### STORED DATA
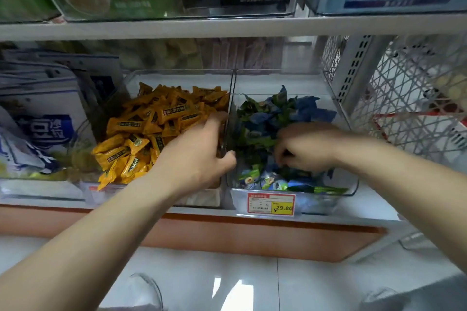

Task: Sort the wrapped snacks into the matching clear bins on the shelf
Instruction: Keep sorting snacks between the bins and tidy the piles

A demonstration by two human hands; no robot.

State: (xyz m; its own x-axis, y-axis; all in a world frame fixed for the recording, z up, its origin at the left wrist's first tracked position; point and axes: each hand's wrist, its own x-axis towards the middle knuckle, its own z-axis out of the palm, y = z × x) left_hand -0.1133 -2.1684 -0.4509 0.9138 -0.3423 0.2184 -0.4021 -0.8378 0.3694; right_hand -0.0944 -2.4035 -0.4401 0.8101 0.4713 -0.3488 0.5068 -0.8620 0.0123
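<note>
Item: head camera, wide-angle, worn on the person.
Facing: forward and down, square onto the lower shelf.
Range: close. Two clear bins sit side by side and fill mid-frame.
Top of frame: upper shelf board, seen slightly from beneath.
Bottom of frame: pale floor, directly under the viewer.
Right margin: white mesh side panel, lines bowed by the lens.
Forearms enter from the bottom corners; left hand and right hand sit near centre.
</note>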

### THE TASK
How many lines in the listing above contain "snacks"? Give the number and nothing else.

### REPLY
2